Research develops machine learning methods that automatically identify patterns, even in the presence of noisy or unreliable data.
Professor Miguel Carrasco, academic of the School of Engineering and Applied Sciencesis leading research focused on the development of Machine Learning methods capable of automatically identifying patterns, even in the presence of noisy or unreliable data.
The main objective of the project is to design robust classifiers that maintain optimal performance despite measurement errors or data variations, which is critical in sensitive areas where accurate and reliable decisions are required. The project is developed in collaboration with both national and international researchers. At the national level, the following participate Julio Lopez (Universidad Diego Portales) and Andrés Iturriaga (University of Santiago de Chile).
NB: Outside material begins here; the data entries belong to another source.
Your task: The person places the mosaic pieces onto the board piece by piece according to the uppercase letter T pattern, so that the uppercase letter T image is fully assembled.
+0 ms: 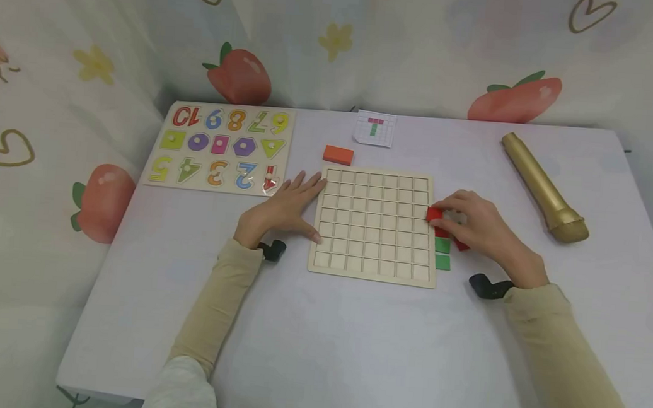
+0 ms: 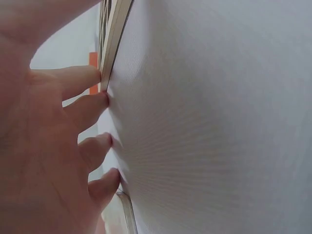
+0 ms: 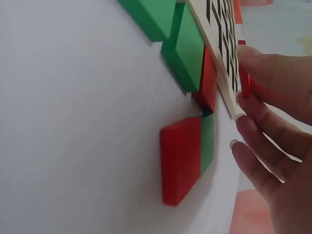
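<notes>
A pale wooden board with a grid of square cells (image 1: 375, 225) lies in the middle of the white table. My left hand (image 1: 285, 209) has its fingers spread, with thumb and fingertips at the board's left edge. Over the right edge, my right hand (image 1: 479, 230) pinches a small red square tile (image 3: 244, 73) between thumb and finger. Below that hand, green tiles (image 1: 443, 245) lie along the board's right side. Another red tile (image 3: 181, 161) rests beside a green one (image 3: 207, 141), and a further red tile (image 3: 207, 85) sits close to the board's edge.
Behind the board are an orange-red block (image 1: 338, 155) and a gridded card with a pink and green T pattern (image 1: 374, 129). A number and shape puzzle (image 1: 201, 156) occupies the back left. At right lies a gold tube with a wider end (image 1: 538, 181).
</notes>
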Demonstrator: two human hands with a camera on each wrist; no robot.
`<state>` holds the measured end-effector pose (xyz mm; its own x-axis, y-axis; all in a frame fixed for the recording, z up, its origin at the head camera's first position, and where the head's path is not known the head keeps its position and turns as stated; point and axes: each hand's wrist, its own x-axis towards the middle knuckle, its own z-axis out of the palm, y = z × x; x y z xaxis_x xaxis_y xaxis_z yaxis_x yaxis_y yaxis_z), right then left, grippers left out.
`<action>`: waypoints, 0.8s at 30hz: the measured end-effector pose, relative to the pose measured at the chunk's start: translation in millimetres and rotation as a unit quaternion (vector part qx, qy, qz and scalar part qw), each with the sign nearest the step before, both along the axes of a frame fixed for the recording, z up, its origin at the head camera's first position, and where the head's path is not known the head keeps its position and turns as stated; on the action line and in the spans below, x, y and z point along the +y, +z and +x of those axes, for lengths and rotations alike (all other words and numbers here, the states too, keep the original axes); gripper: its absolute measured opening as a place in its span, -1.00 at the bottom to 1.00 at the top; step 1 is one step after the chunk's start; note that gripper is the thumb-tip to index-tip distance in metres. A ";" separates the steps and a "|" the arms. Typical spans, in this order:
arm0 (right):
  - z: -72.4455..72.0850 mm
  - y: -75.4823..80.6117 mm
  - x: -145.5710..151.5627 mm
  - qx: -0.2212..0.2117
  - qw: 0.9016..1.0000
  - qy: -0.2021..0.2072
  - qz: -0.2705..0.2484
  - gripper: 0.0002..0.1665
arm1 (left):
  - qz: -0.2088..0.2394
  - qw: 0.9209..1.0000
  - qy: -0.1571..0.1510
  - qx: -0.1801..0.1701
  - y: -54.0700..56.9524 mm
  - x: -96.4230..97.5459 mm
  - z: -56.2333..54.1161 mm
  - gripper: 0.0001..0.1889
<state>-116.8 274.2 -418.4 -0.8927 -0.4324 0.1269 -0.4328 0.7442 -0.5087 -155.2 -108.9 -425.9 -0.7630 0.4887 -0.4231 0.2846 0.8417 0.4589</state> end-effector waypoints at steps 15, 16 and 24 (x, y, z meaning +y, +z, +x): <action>-22.8 -8.0 -28.1 -0.011 1.000 -0.001 -0.027 -0.64 | -0.001 1.000 0.004 0.001 -2.3 -0.9 -0.9 0.35; -24.3 -8.6 -30.0 -0.011 1.000 0.002 -0.030 -0.65 | 0.000 1.000 0.004 0.000 -2.4 -0.8 -0.9 0.35; -33.9 -3.4 -46.8 -0.029 0.999 0.005 -0.025 -0.64 | 0.000 1.000 0.006 0.000 -2.9 -0.2 -0.8 0.35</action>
<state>-150.7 227.4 -421.8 -0.8949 -0.4359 0.0958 -0.4085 0.7134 -0.5694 -156.0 -109.2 -428.8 -0.7687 0.4798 -0.4229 0.2744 0.8447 0.4596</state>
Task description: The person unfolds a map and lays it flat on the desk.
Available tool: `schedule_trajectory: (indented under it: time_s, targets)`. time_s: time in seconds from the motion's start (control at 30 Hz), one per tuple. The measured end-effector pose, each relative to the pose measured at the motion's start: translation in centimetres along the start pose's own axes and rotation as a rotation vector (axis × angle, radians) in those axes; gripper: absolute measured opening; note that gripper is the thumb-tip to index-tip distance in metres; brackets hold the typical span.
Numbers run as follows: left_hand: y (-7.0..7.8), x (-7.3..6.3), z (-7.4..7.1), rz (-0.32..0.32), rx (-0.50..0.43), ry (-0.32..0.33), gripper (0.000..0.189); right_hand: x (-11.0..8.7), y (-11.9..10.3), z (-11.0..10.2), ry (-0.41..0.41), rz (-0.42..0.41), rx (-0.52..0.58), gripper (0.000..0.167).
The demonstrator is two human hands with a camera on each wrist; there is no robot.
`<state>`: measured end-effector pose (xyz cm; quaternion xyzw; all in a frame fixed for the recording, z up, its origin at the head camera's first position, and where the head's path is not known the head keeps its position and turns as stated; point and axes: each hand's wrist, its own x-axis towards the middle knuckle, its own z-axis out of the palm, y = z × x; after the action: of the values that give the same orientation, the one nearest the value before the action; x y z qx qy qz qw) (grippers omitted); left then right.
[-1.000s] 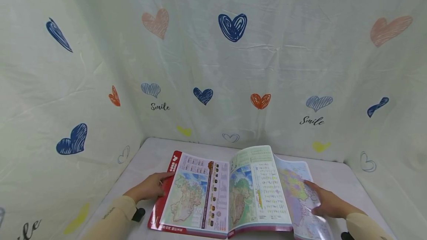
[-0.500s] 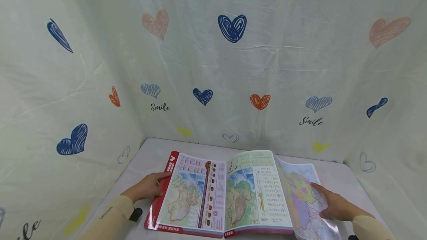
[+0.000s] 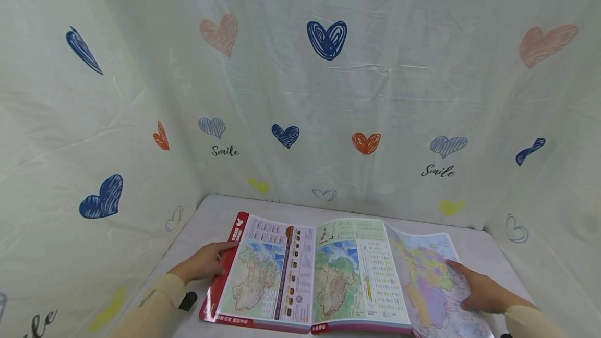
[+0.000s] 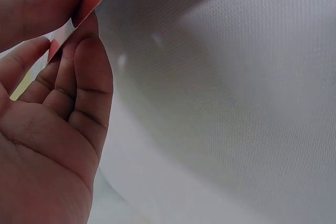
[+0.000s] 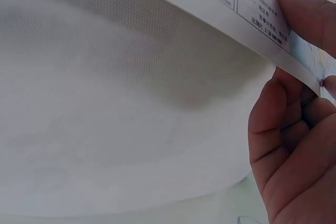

At the international level, experts from the Universidad Complutense de Madrid (Spain) and the Universidad de la República (Uruguay) are collaborating.
"A concrete example of this line of research is the classification of individuals as healthy or sick based on several variables. In this context, the models developed seek to guarantee reliable results, even when the data are contaminated by noise, which is common in real situations. If we have a data set of individuals who may belong to the healthy or sick category, each is characterized by a number of variables. The aim of the project is to develop a mathematical model based on machine learning that can automatically classify each person into one of these two categories. However, in real scenarios, the data can be affected by "noise", such as measurement errors or variations in collection conditions. Therefore, the research focuses on designing a robust classifier that can continue to perform accurately despite these uncertainties, thus ensuring reliable decisions in sensitive contexts."explains the academic.
This work can be applied in different industries thanks to its ability to detect patterns, classify data and provide automatic responses with high accuracy. It also contributes to the development of new scientific tools in the area of machine learning.
At the same time, the academic is also part of another FONDEF project together with the Universidad de la Frontera and the Universidad de Santiago de Chile, focused on the automated analysis of prostate cancer biopsy images. This work seeks to identify cancer cells and determine the degree of cancer progression using artificial intelligence, which represents a key challenge in the medical field.